Akmal Chaudhri for SingleStore

Posted on Mar 16, 2023 • Edited on Nov 1

AdTech using SingleStoreDB and Looker

#singlestoredb #adtech #looker #go

Abstract

In this article, we'll see how to run a SingleStore GitHub project for implementing an AdTech application in SingleStoreDB Cloud. We'll also use Looker to create some visualisations.

Introduction

In this article, we'll take an existing SingleStore GitHub repo and demonstrate the ease with which it can be deployed and run on SingleStoreDB Cloud. The complete updated code can be found in a forked GitHub repo for ease of use.
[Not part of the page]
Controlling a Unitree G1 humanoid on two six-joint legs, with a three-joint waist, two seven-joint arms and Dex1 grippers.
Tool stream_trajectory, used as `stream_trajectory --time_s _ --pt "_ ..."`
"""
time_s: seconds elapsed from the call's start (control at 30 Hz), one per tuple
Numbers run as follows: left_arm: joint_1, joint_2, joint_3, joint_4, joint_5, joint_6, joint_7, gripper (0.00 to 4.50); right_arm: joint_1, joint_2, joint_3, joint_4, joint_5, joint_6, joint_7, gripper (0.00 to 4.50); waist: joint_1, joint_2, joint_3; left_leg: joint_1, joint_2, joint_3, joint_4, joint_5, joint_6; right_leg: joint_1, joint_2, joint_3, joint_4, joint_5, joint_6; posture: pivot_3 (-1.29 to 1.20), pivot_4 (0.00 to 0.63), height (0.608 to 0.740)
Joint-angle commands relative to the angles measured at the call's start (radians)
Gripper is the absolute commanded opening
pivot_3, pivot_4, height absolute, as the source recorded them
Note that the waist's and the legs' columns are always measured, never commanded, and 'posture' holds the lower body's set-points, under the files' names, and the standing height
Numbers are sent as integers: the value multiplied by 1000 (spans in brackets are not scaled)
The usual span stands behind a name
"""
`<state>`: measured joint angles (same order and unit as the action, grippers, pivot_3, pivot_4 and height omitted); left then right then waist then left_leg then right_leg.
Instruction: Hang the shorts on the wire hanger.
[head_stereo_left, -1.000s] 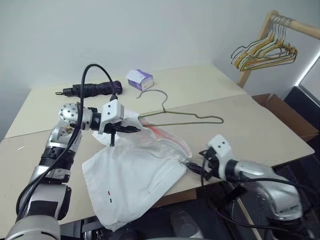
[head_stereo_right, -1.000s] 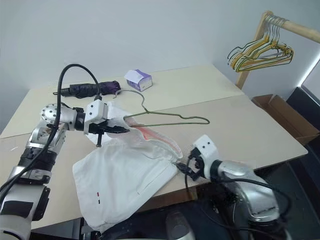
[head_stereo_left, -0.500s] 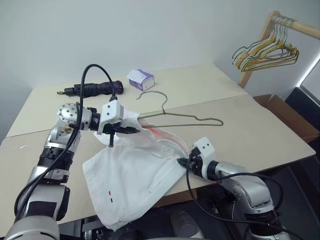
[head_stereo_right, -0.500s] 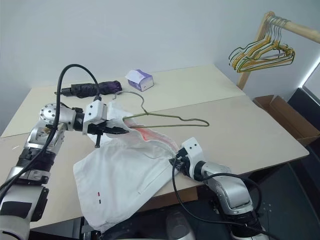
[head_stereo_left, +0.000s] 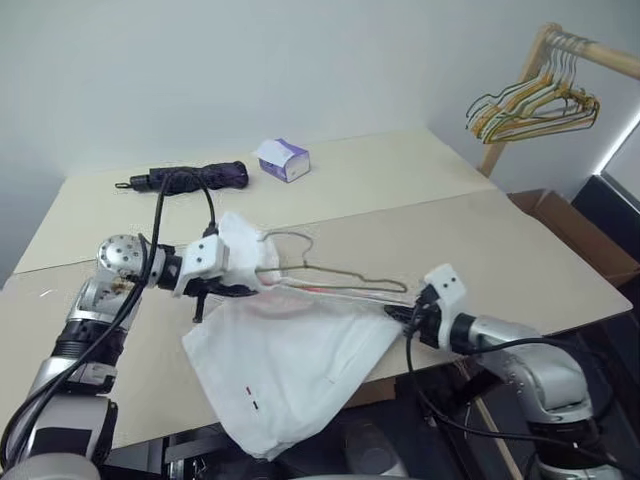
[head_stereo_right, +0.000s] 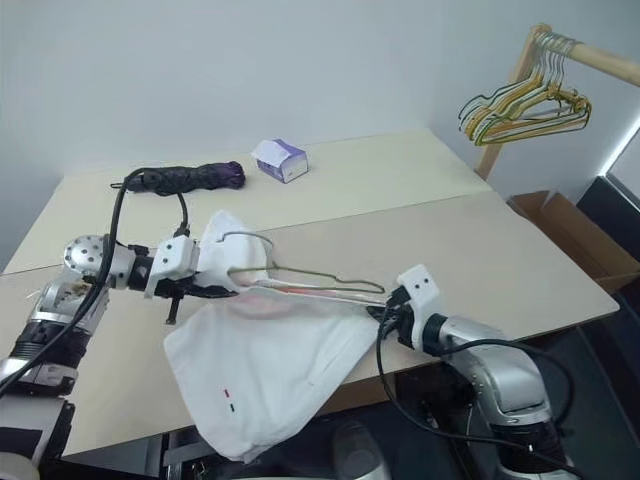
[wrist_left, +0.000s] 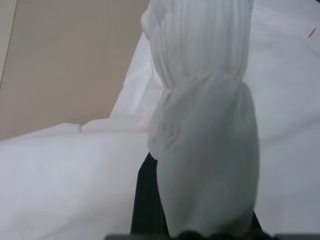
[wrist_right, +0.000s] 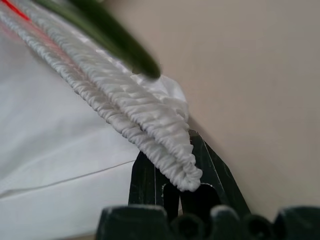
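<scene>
- Both grippers hold the shorts (head_stereo_left: 290, 360) by the waistband: left gripper (head_stereo_left: 238, 290) and right gripper (head_stereo_left: 400, 316) pinch opposite ends.
- Between them lies the wire hanger (head_stereo_left: 330, 280).

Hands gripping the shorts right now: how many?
2. The left hand is shut on the bunched waistband at one end of the shorts; the right hand is shut on the waistband's other end.

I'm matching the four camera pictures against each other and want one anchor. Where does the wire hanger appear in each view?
Left eye view: the wire hanger lies mid-frame over the shorts' waistband.
Right eye view: mid-frame again, between the left gripper and right gripper.
Left wrist view: cannot make it out.
Right wrist view: blurred green wire above the waistband.
Shared landmark: the gathered waistband.
</scene>
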<state>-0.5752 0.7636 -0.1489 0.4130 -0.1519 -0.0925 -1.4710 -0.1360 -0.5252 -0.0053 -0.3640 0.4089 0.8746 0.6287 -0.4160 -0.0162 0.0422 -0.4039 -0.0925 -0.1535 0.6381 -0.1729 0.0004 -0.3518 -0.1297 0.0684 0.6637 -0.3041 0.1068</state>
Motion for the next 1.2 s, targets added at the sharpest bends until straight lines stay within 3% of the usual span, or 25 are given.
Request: stream_trajectory --time_s 0.03,0.2,0.43,0.8,1.2 --pt "-21 26 32 31 5 -11 19 0 -15 -67 -54 10 6 -20 28 35 5 0 0 0 0 0 0 0 0 0 0 0 0 0 0 -374 0 740" --pt "-5 30 34 17 -12 -11 8 0 -36 -108 -50 42 13 -20 54 35 11 0 0 0 0 0 0 0 0 0 0 0 0 0 0 -372 0 740" --pt "26 13 85 -93 -176 91 -51 0 -46 -131 -25 78 8 -22 62 35 18 0 0 -1 0 0 0 0 0 0 0 0 0 0 0 -368 0 740" --pt "9 55 15 22 0 -134 -23 0 -51 -160 -23 90 13 -31 76 35 18 0 0 -1 0 1 0 0 0 0 0 0 0 0 0 -369 0 740" --pt "12 39 44 -5 -81 -41 -14 0 -56 -175 -7 97 15 -50 92 35 19 0 0 -1 0 0 0 0 0 0 0 0 0 0 0 -359 0 740"
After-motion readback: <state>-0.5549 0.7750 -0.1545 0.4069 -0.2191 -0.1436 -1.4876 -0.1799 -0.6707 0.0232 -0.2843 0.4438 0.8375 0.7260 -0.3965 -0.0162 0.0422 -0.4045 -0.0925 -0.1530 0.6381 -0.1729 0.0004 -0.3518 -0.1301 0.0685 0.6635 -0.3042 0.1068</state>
Create a SingleStoreDB Cloud account

A previous article showed the steps to create a free SingleStoreDB Cloud account. We'll use AdTech Demo Group as our Workspace Group Name and adtech-demo as our Workspace Name. We'll make a note of our password and host name.

Install Go

First, we'll download and install Go, as follows:

rm -rf /usr/local/go && tar -C /usr/local -xzf go1.20.1.linux-amd64.tar.gz

We may need to use sudo, as follows:

sudo rm -rf /usr/local/go && sudo tar -C /usr/local -xzf go1.20.1.linux-amd64.tar.gz

We'll add the following to the PATH variable:

export PATH=$PATH:/usr/local/go/bin

and then check the version:

go version

This will print the installed version of Go. For example:

go version go1.20.1 linux/amd64

Clone GitHub repo

We'll now clone the following GitHub repo:

git clone https://github.com/VeryFatBoy/starter_kits

Data Generator

Let's first start with the AdTech data generator and change to the directory:

cd starter_kits/adtech/generator

We'll now build the code, as follows:

go mod init generator

go mod tidy

go build

This will create an executable generator file.

Let's now create a small dataset for initial testing:

./generator small

This will create four files with tab-separated values:

campaigns-small.tsv
events-small.tsv
networks-small.tsv
platforms-small.tsv

We'll gzip these files:

gzip *.tsv

We can also pass the parameter medium or large for larger datasets.

Load and run SQL

We'll move up one directory level:

cd ..

In the file setup.sql, the following four code blocks each use a pipeline and have been commented out:

...
-- create or replace pipeline load_events as
-- load data s3 'reference-solutions.memsql.com/events-large.tsv.gz'
-- config '{"region": "us-east-1"}'
-- credentials '{"aws_access_key_id": "", "aws_secret_access_key": ""}'
-- into table events;
-- start pipeline load_events;
...
-- create or replace pipeline load_campaigns as
-- load data s3 'reference-solutions.memsql.com/campaigns-large.tsv.gz'
-- config '{"region": "us-east-1"}'
-- credentials '{"aws_access_key_id": "", "aws_secret_access_key": ""}'
-- skip duplicate key errors
-- into table campaigns;
-- start pipeline load_campaigns;
...
-- create or replace pipeline load_networks as
-- load data s3 'reference-solutions.memsql.com/networks-large.tsv.gz'
-- config '{"region": "us-east-1"}'
-- credentials '{"aws_access_key_id": "", "aws_secret_access_key": ""}'
-- skip duplicate key errors
-- into table networks;
-- start pipeline load_networks;
...
-- create or replace pipeline load_platforms as
-- load data s3 'reference-solutions.memsql.com/platforms-large.tsv.gz'
-- config '{"region": "us-east-1"}'
-- credentials '{"aws_access_key_id": "", "aws_secret_access_key": ""}'
-- skip duplicate key errors
-- into table platforms;
-- start pipeline load_platforms;
...

If we decide to use pipelines later, we can uncomment and modify the code to suit our needs.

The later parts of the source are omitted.